* [WORK INSTRUCTION] These records are to be written out exactly as they read, minus the pictures.

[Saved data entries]
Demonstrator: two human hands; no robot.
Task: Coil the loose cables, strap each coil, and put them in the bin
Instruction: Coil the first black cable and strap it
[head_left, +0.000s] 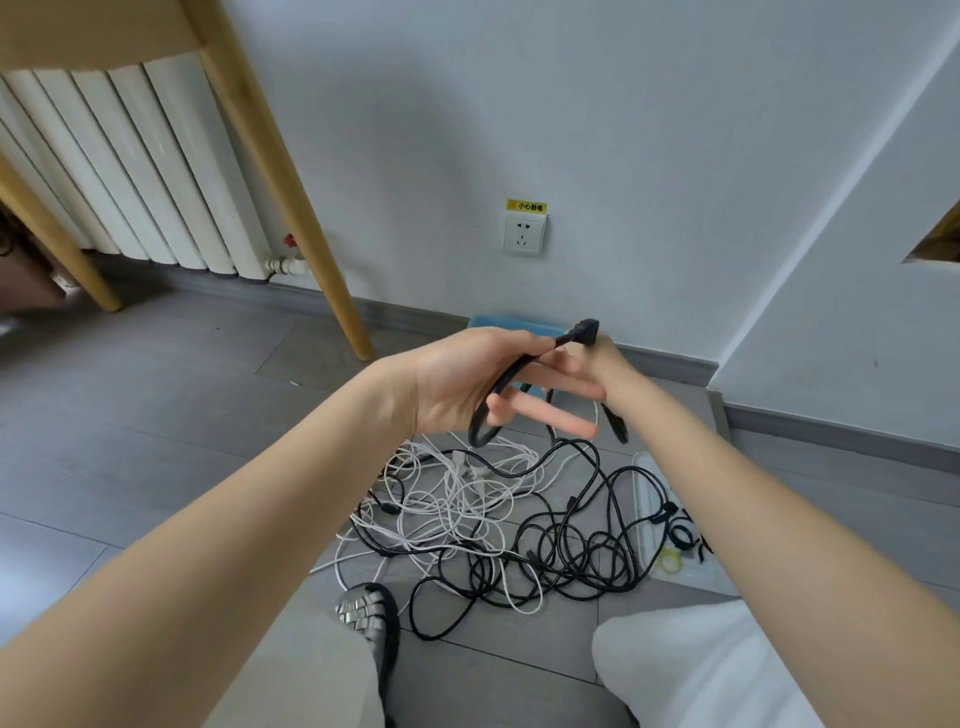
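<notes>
My left hand (467, 387) is raised palm-up over the floor and pinches a thick black cable (506, 376) between thumb and forefinger, the other fingers straight. The cable's plug (585, 329) sticks out past the thumb, and a loop hangs below the palm. My right hand (615, 366) is just behind the left; its fingers are hidden, and a black connector end (617, 428) dangles under its wrist. A tangle of black and white cables (493, 519) lies on the floor below. The blue bin (511, 323) stands by the wall, mostly hidden behind my hands.
A clear flat tray (644, 499) with black straps and a yellow tape roll (670, 562) lies right of the tangle. A wooden table leg (332, 270) and a radiator (156, 171) stand at the left, a wall socket (524, 234) above the bin. My sandalled foot (370, 618) touches the cables.
</notes>
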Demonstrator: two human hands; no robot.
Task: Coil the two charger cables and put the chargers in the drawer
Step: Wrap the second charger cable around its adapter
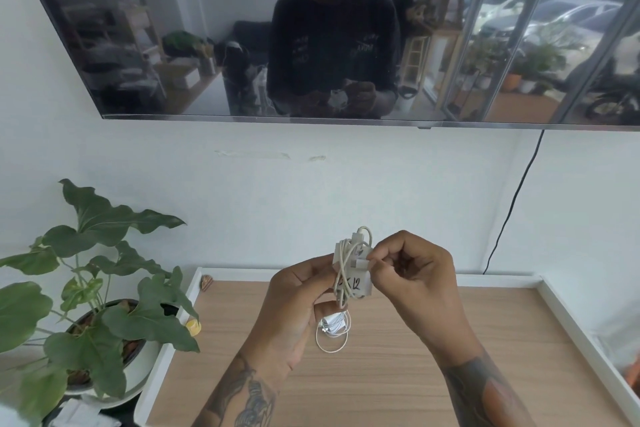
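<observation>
Above the wooden top [398, 374], we finish wrapping one charger [355, 274].
Our left hand [294, 302] grips it, our right hand [412, 270] pinches its cable end; the second charger [333, 331] lies coiled below. No drawer in sight.

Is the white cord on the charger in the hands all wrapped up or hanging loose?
Wrapped up. The cord loops around the white charger, held by the left hand, while the right hand pinches its end.

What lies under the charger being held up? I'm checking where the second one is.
Below the held charger, a second white charger lies on the wooden top, its cable looped. The left hand covers part of it.
</observation>
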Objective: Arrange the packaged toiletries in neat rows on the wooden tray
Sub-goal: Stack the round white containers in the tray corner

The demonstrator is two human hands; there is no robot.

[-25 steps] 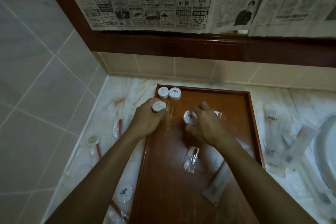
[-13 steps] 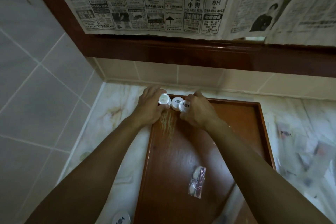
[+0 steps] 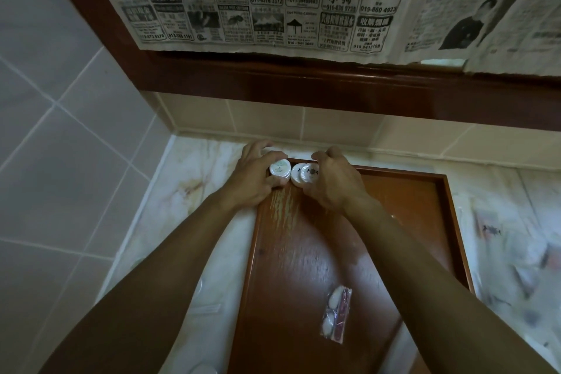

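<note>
At the far left corner of the wooden tray [image 3: 379,222]: left hand [image 3: 253,181] curled round 1 round white puck [image 3: 278,168], thumb and fingers pinching its rim, the puck raised a little over whatever lies under it. Just right of that, a 2nd puck [image 3: 297,174] flat on the tray, overlapped by a 3rd puck [image 3: 309,172] held tilted in the right hand [image 3: 332,184], grip closed on its right side. All 3 tight against the tray's back rim, touching or nearly so.

To do this step well, probably: lower each held puck flat, not stacked on a neighbour; slide the right one rightward until clear of the middle one; press all lightly back against the rim for a straight line; release only once level.

Further right along the back rim: bare wood, plenty of room for extending the row. Nearer the body, towards the tray's middle: a clear sachet [image 3: 337,314] with white and red contents, lying loose and well apart from the pucks, with open wood around it.

Left of the tray: pale marble table [image 3: 182,188], then tiled wall close by, so little elbow room there. Right of the tray: more wrapped packets [image 3: 491,231] on the table, blurred, kind unclear.
</note>
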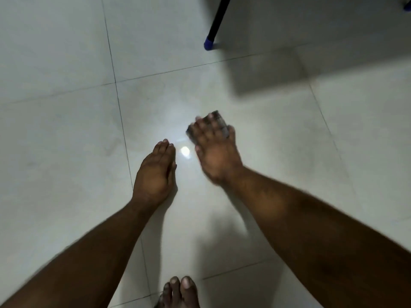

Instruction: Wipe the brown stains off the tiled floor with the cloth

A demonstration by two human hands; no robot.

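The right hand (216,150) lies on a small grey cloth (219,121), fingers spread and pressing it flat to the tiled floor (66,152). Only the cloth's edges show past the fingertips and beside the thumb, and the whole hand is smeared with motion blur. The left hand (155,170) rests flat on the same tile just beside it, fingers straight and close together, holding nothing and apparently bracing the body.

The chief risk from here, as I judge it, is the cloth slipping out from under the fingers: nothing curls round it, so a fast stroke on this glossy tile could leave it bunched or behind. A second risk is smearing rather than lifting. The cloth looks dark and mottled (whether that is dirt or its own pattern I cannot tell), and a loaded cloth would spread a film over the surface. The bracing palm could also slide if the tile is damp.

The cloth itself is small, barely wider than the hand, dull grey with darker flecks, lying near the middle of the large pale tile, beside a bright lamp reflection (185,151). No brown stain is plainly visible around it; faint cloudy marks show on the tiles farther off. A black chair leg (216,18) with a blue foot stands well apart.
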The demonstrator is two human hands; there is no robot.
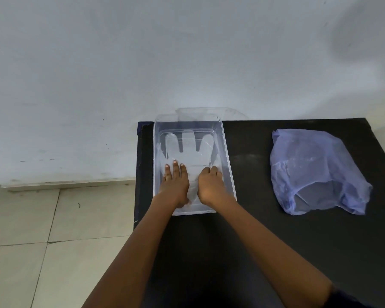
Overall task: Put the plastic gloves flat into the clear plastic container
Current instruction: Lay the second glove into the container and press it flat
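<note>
Two bare hands are reaching into the clear plastic container (228,165), which is sitting at the far left corner of the black desk (276,230), close against the pale wall (142,52). One plastic glove (192,147) is lying flat on the container's bottom, its finger shapes pointing toward the wall and its cuff end running back under the hands. More clear film seems to be lying beneath it, but how many gloves are stacked there is hard to tell.

Left hand (175,183) is resting palm down on the glove's near left part, its grip wide open, with straight fingers (176,168) pressing the film flat. Right hand (210,185) is sitting just beside it on the glove's right part, knuckles up and fingers curled under; the grip looks closed down on the film at the glove's right edge, though whether it is actually pinching the plastic is not clear from this angle. Both forearms are crossing the container's near rim.

Another clear plastic piece (200,113) is standing behind the container, leaning against the wall. Well apart to the right, a crumpled bluish plastic bag (313,170) is lying on the desk, its mouth facing the near side. Beige floor tiles (31,230) are showing to the left of the desk.
</note>
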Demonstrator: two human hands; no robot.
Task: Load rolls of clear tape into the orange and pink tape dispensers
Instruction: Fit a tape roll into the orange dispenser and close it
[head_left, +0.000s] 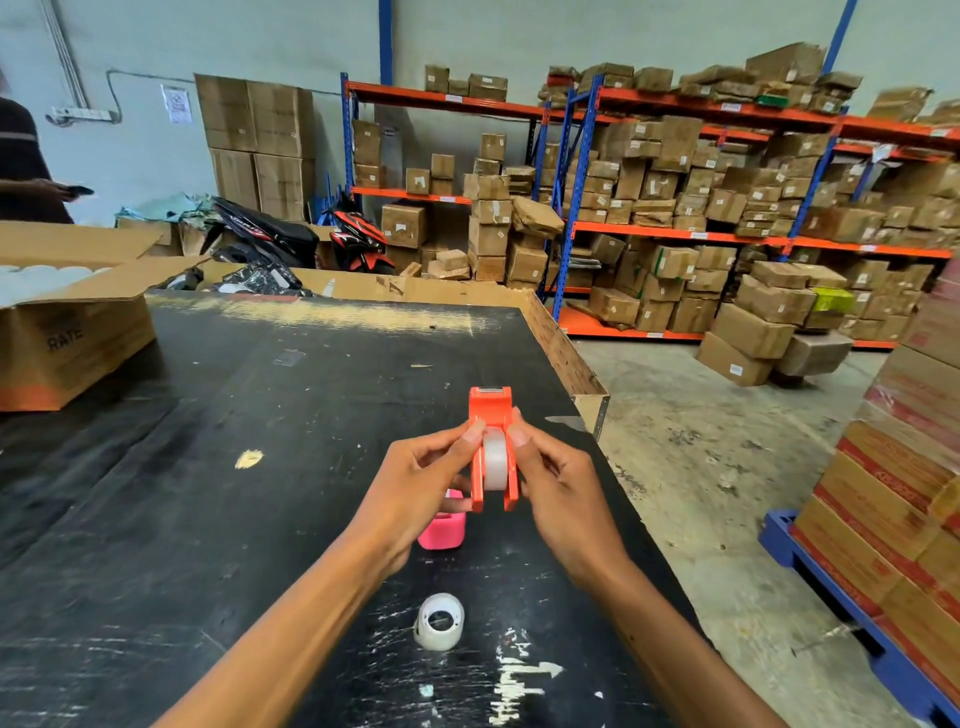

* [RESPONSE AREA]
Demonstrator: two human hands; no robot.
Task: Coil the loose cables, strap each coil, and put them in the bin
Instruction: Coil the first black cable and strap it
[head_left, +0.000s] 
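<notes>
My left hand (467, 387) is raised palm-up over the floor and pinches a thick black cable (506, 376) between thumb and forefinger, the other fingers straight. The cable's plug (585, 329) sticks out past the thumb, and a loop hangs below the palm. My right hand (615, 366) is just behind the left; its fingers are hidden, and a black connector end (617, 428) dangles under its wrist. A tangle of black and white cables (493, 519) lies on the floor below. The blue bin (511, 323) stands by the wall, mostly hidden behind my hands.
A clear flat tray (644, 499) with black straps and a yellow tape roll (670, 562) lies right of the tangle. A wooden table leg (332, 270) and a radiator (156, 171) stand at the left, a wall socket (524, 234) above the bin. My sandalled foot (370, 618) touches the cables.
</notes>
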Demonstrator: two human hands; no robot.
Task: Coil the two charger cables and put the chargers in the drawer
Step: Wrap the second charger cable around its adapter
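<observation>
Above the wooden top [398, 374], we finish wrapping one charger [355, 274].
Our left hand [294, 302] grips it, our right hand [412, 270] pinches its cable end; the second charger [333, 331] lies coiled below. No drawer in sight.

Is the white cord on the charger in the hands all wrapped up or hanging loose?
Wrapped up. The cord loops around the white charger, held by the left hand, while the right hand pinches its end.

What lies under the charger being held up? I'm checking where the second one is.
Below the held charger, a second white charger lies on the wooden top, its cable looped. The left hand covers part of it.
</observation>
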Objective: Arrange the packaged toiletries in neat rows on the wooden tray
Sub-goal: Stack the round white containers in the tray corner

The demonstrator is two human hands; there is no robot.

[-25 steps] 
[-13 steps] 
[+0 steps] 

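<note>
At the far left corner of the wooden tray [image 3: 379,222]: left hand [image 3: 253,181] curled round 1 round white puck [image 3: 278,168], thumb and fingers pinching its rim, the puck raised a little over whatever lies under it. Just right of that, a 2nd puck [image 3: 297,174] flat on the tray, overlapped by a 3rd puck [image 3: 309,172] held tilted in the right hand [image 3: 332,184], grip closed on its right side. All 3 tight against the tray's back rim, touching or nearly so.

To do this step well, probably: lower each held puck flat, not stacked on a neighbour; slide the right one rightward until clear of the middle one; press all lightly back against the rim for a straight line; release only once level.

Further right along the back rim: bare wood, plenty of room for extending the row. Nearer the body, towards the tray's middle: a clear sachet [image 3: 337,314] with white and red contents, lying loose and well apart from the pucks, with open wood around it.

Left of the tray: pale marble table [image 3: 182,188], then tiled wall close by, so little elbow room there. Right of the tray: more wrapped packets [image 3: 491,231] on the table, blurred, kind unclear.
</note>
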
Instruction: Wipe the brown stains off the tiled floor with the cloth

A demonstration by two human hands; no robot.

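The right hand (216,150) lies on a small grey cloth (219,121), fingers spread and pressing it flat to the tiled floor (66,152). Only the cloth's edges show past the fingertips and beside the thumb, and the whole hand is smeared with motion blur. The left hand (155,170) rests flat on the same tile just beside it, fingers straight and close together, holding nothing and apparently bracing the body.

The chief risk from here, as I judge it, is the cloth slipping out from under the fingers: nothing curls round it, so a fast stroke on this glossy tile could leave it bunched or behind. A second risk is smearing rather than lifting. The cloth looks dark and mottled (whether that is dirt or its own pattern I cannot tell), and a loaded cloth would spread a film over the surface. The bracing palm could also slide if the tile is damp.

The cloth itself is small, barely wider than the hand, dull grey with darker flecks, lying near the middle of the large pale tile, beside a bright lamp reflection (185,151). No brown stain is plainly visible around it; faint cloudy marks show on the tiles farther off. A black chair leg (216,18) with a blue foot stands well apart.
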The demonstrator is two human hands; there is no robot.
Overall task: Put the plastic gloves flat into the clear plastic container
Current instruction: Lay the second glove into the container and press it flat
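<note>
Two bare hands are reaching into the clear plastic container (228,165), which is sitting at the far left corner of the black desk (276,230), close against the pale wall (142,52). One plastic glove (192,147) is lying flat on the container's bottom, its finger shapes pointing toward the wall and its cuff end running back under the hands. More clear film seems to be lying beneath it, but how many gloves are stacked there is hard to tell.

Left hand (175,183) is resting palm down on the glove's near left part, its grip wide open, with straight fingers (176,168) pressing the film flat. Right hand (210,185) is sitting just beside it on the glove's right part, knuckles up and fingers curled under; the grip looks closed down on the film at the glove's right edge, though whether it is actually pinching the plastic is not clear from this angle. Both forearms are crossing the container's near rim.

Another clear plastic piece (200,113) is standing behind the container, leaning against the wall. Well apart to the right, a crumpled bluish plastic bag (313,170) is lying on the desk, its mouth facing the near side. Beige floor tiles (31,230) are showing to the left of the desk.
</note>
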Demonstrator: two human hands; no robot.
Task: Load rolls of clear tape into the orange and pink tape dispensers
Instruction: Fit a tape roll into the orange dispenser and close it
[head_left, +0.000s] 

This concludes the output.